■ TASK BRIEF:
In this exercise, set down every entry that follows exactly as it appears.
**** GIVEN ENTRIES ****
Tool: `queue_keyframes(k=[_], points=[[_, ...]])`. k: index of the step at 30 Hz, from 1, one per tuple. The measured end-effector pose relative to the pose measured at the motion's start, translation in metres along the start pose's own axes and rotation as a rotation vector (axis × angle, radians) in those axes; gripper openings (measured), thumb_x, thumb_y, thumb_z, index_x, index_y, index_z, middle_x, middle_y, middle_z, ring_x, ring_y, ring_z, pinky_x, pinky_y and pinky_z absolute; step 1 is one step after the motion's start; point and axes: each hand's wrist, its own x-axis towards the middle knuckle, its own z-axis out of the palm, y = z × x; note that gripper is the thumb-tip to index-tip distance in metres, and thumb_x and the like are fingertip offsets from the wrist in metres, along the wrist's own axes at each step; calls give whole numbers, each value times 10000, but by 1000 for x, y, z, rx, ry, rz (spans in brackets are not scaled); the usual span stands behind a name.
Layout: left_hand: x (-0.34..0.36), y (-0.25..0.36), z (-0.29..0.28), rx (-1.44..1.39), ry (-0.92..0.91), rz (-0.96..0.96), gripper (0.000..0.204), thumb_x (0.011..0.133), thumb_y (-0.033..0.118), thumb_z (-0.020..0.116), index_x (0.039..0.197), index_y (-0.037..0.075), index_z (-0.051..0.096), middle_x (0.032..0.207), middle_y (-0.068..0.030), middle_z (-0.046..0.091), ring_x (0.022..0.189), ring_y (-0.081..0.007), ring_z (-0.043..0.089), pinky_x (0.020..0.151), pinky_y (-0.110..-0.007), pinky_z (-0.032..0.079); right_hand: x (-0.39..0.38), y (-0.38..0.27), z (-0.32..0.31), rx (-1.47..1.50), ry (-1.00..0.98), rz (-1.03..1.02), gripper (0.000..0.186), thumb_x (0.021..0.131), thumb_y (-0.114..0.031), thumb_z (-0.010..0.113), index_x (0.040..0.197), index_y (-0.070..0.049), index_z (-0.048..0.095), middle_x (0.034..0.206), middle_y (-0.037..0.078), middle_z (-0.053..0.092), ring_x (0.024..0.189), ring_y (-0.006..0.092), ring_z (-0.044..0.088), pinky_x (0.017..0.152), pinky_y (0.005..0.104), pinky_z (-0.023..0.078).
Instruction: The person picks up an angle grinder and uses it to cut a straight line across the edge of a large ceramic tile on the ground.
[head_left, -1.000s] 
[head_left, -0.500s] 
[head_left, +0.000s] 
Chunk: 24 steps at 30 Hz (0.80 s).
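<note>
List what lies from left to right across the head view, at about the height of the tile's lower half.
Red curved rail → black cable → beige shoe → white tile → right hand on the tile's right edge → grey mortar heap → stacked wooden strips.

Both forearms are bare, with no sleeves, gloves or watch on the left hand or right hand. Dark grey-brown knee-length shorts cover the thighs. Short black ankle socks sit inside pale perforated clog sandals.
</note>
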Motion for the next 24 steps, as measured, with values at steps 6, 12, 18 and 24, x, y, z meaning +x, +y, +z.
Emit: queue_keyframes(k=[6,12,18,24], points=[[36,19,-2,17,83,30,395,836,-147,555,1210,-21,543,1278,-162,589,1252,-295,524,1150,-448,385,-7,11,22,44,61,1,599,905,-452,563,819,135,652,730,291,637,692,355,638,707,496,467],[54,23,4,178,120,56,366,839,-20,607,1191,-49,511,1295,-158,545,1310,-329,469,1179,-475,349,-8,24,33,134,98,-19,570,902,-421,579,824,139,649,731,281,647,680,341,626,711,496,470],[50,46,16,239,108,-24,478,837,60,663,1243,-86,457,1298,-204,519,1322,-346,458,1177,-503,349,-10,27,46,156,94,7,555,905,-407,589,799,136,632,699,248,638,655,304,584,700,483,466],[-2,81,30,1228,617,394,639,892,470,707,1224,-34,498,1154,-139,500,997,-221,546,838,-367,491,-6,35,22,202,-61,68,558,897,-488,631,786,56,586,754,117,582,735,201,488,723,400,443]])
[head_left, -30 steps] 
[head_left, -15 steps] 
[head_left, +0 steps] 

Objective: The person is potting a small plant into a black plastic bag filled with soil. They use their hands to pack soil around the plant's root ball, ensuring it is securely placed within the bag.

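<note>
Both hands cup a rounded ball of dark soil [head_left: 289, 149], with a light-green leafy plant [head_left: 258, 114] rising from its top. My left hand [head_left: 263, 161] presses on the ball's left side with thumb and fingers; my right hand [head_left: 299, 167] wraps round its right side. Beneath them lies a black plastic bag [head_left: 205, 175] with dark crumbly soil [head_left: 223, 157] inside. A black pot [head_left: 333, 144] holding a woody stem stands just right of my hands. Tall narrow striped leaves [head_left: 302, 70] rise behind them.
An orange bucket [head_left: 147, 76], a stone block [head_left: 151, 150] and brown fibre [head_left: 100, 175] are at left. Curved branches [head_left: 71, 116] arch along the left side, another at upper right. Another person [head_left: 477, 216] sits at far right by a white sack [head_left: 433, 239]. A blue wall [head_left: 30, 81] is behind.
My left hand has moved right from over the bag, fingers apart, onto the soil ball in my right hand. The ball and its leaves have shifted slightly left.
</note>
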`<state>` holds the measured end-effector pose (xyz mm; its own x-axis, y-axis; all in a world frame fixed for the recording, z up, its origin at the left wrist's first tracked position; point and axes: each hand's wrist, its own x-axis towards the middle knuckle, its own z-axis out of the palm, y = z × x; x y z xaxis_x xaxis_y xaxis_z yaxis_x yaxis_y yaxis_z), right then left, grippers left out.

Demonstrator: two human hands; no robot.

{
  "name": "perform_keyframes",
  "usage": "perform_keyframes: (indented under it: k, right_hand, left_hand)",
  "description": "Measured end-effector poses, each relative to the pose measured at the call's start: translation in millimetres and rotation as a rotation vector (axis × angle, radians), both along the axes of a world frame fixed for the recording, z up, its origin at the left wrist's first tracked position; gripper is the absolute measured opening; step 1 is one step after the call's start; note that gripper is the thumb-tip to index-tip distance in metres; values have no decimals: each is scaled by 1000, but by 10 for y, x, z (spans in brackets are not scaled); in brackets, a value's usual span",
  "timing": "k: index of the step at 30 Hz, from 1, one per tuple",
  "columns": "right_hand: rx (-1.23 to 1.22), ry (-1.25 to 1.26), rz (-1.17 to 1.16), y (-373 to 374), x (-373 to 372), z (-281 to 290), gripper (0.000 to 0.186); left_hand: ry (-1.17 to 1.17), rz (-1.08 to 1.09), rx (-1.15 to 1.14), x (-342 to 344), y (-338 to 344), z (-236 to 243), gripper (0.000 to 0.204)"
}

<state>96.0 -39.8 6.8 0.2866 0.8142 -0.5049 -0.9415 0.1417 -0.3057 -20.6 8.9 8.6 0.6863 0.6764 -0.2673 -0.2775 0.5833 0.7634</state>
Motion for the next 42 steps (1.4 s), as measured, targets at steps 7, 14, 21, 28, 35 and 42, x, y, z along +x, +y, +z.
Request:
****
■ WORKED SOLUTION:
Tool: `queue_keyframes(k=[_], points=[[_, ...]])`. k: index of the step at 30 Hz, from 1, one per tuple. The measured end-effector pose relative to the pose measured at the motion's start, translation in metres along the start pose's own axes and rotation as a rotation vector (axis × angle, radians) in those axes; gripper openings (measured), thumb_x, thumb_y, thumb_z, index_x, index_y, index_z, middle_x, middle_y, middle_z, ring_x, ring_y, ring_z, pinky_x, pinky_y and pinky_z absolute; step 1 is one step after the motion's start; point and axes: each hand's wrist, its own x-axis towards the middle knuckle, its own z-axis out of the palm, y = z × x; note that gripper is the thumb-tip to index-tip distance in metres, and thumb_x and the like are fingertip offsets from the wrist in metres, along the wrist's own axes at each step; calls give whole numbers, each value times 10000, but by 1000 for x, y, z, rx, ry, rz (spans in brackets are not scaled); the usual span stands behind a name.
Layout: left_hand: x (-0.34..0.36), y (-0.25..0.36), z (-0.29..0.28), rx (-1.44..1.39), ry (-0.92..0.91), rz (-0.96..0.96), gripper (0.000..0.204), thumb_x (0.011..0.133), thumb_y (-0.033..0.118), thumb_z (-0.020..0.116), index_x (0.039..0.197), index_y (-0.037..0.075), index_z (-0.051..0.096), middle_x (0.032..0.207), middle_y (-0.068..0.030), middle_z (-0.046..0.091), ring_x (0.022..0.189), ring_y (-0.081..0.007), ring_z (-0.043..0.089), pinky_x (0.020..0.151), pinky_y (-0.110..-0.007), pinky_z (-0.032..0.079); right_hand: x (-0.39..0.38), y (-0.38..0.27), z (-0.32..0.31), rx (-1.47..1.50), ry (-1.00..0.98), rz (-1.03..1.02), gripper (0.000..0.186), thumb_x (0.021..0.131), thumb_y (-0.114..0.031), thumb_z (-0.010..0.113), index_x (0.040..0.197), index_y (-0.070..0.049), index_z (-0.048..0.095), middle_x (0.034..0.206), middle_y (-0.037..0.078), middle_z (-0.053..0.092), ring_x (0.024..0.189), ring_y (-0.006..0.092), ring_z (-0.044..0.088), pinky_x (0.017..0.152), pinky_y (0.005..0.104), pinky_z (-0.023..0.078).
Instruction: The person picks up an angle grinder and uses it to cut a straight line across the edge of a large ceramic tile on the ground.
[head_left, -1.000s] 
[head_left, -0.500s] 
[head_left, +0.000s] 
Chunk: 24 steps at 30 Hz (0.80 s).
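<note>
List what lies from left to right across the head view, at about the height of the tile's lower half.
Red curved rail → black cable → beige shoe → white tile → right hand on the tile's right edge → grey mortar heap → stacked wooden strips.

Both forearms are bare, with no sleeves, gloves or watch on the left hand or right hand. Dark grey-brown knee-length shorts cover the thighs. Short black ankle socks sit inside pale perforated clog sandals.
</note>
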Motion for the next 24 steps, as measured, with values at steps 6, 12, 18 and 24, x, y, z meaning +x, +y, +z.
Emit: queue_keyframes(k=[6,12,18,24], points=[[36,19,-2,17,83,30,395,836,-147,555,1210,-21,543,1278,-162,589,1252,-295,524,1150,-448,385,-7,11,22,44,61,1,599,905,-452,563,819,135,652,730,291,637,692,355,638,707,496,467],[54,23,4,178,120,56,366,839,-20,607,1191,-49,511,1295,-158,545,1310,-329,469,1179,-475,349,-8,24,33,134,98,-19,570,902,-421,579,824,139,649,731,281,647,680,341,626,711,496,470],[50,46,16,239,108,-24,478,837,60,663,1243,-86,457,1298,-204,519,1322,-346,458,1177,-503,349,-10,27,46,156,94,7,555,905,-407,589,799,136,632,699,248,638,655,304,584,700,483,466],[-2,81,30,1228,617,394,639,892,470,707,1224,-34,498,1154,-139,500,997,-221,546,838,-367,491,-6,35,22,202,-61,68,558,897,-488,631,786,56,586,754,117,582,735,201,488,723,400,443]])
[head_left, -30 steps] 
[head_left, -15 steps] 
[head_left, +0 steps] 

Objective: The person is potting a small plant into a black plastic bag filled with soil. They use their hands to pack soil around the plant's root ball, ensuring it is securely placed within the bag.

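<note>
Both hands cup a rounded ball of dark soil [head_left: 289, 149], with a light-green leafy plant [head_left: 258, 114] rising from its top. My left hand [head_left: 263, 161] presses on the ball's left side with thumb and fingers; my right hand [head_left: 299, 167] wraps round its right side. Beneath them lies a black plastic bag [head_left: 205, 175] with dark crumbly soil [head_left: 223, 157] inside. A black pot [head_left: 333, 144] holding a woody stem stands just right of my hands. Tall narrow striped leaves [head_left: 302, 70] rise behind them.
An orange bucket [head_left: 147, 76], a stone block [head_left: 151, 150] and brown fibre [head_left: 100, 175] are at left. Curved branches [head_left: 71, 116] arch along the left side, another at upper right. Another person [head_left: 477, 216] sits at far right by a white sack [head_left: 433, 239]. A blue wall [head_left: 30, 81] is behind.
My left hand has moved right from over the bag, fingers apart, onto the soil ball in my right hand. The ball and its leaves have shifted slightly left.
</note>
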`<state>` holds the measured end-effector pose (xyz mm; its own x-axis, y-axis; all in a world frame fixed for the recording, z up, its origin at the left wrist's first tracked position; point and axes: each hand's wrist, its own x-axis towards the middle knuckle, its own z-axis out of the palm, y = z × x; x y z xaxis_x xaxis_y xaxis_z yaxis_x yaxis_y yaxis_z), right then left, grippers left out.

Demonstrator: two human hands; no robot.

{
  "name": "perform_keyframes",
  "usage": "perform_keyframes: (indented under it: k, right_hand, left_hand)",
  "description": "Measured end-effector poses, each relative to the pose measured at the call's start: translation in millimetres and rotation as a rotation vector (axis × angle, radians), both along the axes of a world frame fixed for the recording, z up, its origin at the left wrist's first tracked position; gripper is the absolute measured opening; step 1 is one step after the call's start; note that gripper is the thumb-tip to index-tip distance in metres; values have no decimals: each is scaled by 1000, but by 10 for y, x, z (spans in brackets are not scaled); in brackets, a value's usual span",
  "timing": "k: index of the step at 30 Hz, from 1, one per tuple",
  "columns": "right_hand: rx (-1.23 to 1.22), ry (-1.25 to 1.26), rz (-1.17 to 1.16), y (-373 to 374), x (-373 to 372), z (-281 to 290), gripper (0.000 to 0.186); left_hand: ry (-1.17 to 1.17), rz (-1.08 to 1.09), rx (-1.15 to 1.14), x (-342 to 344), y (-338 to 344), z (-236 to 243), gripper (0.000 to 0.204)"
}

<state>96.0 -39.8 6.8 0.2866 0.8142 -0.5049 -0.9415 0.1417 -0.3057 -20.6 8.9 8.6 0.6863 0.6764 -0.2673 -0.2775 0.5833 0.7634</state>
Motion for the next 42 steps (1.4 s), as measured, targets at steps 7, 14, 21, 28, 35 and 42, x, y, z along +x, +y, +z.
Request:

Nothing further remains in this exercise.